Systems: New systems are very frequently introduced when reshoring or nearshoring. For all new systems, especially for nearshoring, increased security risks need to be mitigated. Automation is often extensively proposed to cut manufacturing costs. Automation not only needs to encompass production but also decision-making. It’s important to not only assess what can be automated, and the benefits added, but also what can’t be automated. It’s extremely easy to overestimate what can be automated when we hear so often about the increasing capability of artificial intelligence (AI). This overestimation can lead to the abandonment of the reshoring/nearshoring effort.
As an example, Adidas opened its first robotic shoe manufacturing factor, called Speedfactory, in Germany in 2016, followed by a second factory in Atlanta, Georgia, in 2017 (nearshoring), with hopes to increase its output by one million pairs of shoes each year by 2020. However, by 2019, Adidas called for cease in production at all Speedfactories due to an overestimation of its automated system’s capability to manage numerous shoe models and an underestimation of the skills required to support the system. Thanks to Adidas’s strategic plan, however, the company was able to leverage its technology elsewhere.

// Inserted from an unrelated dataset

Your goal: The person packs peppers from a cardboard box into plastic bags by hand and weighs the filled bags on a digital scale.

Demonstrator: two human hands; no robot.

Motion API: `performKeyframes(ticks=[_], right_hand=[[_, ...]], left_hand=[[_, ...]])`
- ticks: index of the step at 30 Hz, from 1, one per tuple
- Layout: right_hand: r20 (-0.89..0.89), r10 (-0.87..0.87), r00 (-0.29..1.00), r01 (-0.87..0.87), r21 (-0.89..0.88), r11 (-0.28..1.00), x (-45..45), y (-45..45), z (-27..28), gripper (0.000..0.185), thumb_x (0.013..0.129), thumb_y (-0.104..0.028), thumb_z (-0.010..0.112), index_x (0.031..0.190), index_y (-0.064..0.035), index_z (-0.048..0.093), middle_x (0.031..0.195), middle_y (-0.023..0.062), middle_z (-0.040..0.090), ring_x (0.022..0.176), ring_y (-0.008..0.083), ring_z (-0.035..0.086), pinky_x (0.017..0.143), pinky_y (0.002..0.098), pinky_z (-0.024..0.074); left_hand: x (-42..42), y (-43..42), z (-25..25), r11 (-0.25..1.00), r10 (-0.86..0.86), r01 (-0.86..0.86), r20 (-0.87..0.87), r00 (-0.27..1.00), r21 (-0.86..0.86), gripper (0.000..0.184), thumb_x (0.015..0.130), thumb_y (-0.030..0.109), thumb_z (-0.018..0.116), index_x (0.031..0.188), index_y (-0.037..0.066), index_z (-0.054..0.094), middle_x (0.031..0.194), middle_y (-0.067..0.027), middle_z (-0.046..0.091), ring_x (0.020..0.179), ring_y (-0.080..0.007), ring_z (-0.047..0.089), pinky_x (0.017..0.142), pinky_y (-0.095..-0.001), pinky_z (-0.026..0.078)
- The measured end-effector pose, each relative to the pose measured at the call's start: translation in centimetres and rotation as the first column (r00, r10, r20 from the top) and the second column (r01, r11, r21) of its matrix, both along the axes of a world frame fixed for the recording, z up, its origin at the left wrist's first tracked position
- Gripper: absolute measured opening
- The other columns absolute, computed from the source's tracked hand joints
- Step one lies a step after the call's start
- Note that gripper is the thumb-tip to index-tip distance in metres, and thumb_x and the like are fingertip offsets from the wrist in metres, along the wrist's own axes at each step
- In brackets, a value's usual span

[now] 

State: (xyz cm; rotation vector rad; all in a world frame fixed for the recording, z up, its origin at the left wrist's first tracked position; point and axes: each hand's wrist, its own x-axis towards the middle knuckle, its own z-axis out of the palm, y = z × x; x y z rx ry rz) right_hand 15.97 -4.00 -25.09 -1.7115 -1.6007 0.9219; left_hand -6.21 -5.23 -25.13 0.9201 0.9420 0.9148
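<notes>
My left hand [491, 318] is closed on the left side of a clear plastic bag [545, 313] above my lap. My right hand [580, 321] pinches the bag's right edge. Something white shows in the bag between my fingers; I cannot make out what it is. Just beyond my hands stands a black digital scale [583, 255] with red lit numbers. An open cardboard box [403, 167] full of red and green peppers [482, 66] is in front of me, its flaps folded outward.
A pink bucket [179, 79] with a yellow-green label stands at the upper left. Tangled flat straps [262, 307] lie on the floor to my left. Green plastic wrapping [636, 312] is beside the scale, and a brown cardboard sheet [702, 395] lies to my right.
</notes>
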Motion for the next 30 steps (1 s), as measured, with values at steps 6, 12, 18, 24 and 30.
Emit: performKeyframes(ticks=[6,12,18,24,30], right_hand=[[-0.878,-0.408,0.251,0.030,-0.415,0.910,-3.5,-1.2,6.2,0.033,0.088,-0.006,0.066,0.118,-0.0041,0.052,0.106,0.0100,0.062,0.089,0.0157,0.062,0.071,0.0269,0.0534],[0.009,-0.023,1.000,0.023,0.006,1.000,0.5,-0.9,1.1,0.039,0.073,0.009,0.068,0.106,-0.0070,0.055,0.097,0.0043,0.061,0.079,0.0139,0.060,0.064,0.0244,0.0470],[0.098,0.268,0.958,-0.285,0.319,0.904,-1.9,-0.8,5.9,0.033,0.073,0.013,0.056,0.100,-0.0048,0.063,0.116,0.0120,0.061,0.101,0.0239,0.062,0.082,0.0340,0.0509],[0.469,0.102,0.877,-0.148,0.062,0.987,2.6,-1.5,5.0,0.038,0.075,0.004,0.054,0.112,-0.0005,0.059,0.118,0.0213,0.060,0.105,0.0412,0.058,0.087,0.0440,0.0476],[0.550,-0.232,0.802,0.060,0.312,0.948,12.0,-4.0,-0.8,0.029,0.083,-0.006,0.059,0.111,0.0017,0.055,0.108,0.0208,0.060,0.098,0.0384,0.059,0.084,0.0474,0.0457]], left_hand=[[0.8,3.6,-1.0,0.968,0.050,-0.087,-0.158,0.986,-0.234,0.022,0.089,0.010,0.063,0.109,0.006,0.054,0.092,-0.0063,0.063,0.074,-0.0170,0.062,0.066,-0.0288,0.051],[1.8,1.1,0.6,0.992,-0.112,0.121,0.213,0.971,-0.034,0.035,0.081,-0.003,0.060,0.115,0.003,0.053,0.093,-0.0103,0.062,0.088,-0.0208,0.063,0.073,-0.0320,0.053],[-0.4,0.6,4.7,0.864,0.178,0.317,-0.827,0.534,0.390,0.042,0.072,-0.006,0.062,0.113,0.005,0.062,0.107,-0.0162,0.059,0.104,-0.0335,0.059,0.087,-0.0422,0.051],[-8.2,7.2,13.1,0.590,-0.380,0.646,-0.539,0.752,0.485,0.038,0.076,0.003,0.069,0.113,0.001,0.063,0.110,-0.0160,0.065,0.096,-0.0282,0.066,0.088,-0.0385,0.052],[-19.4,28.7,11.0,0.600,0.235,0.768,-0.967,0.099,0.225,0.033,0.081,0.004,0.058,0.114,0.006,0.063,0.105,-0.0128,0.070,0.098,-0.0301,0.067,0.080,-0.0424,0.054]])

More Than Just System Capabilities
The need for increased system capabilities will not just be limited to the factory floor. There will be requirements across many areas at the enterprise levels. Since cost pressures are frequently increased from moving away from offshore suppliers, the capture of costing data so that razor thin margins are monitored increases exponentially in importance. Similarly, the responsiveness of supply chain management tools and integration with costing and financial processes represented in Sales & Operations Planning becomes essential. Due to the increased velocity, predictive analytics and control tower/supply chain alerts are needed to guide daily operations.
While nearshoring and reshoring in retail can be challenging for retailers and represent significant risks that must be mitigated, it also provides tremendous opportunity to transform the enterprise and to provide rapidly increased innovation to the customer. In any case, it’s going to be a continuing supply chain trend and impossible to ignore for retailers in this decade.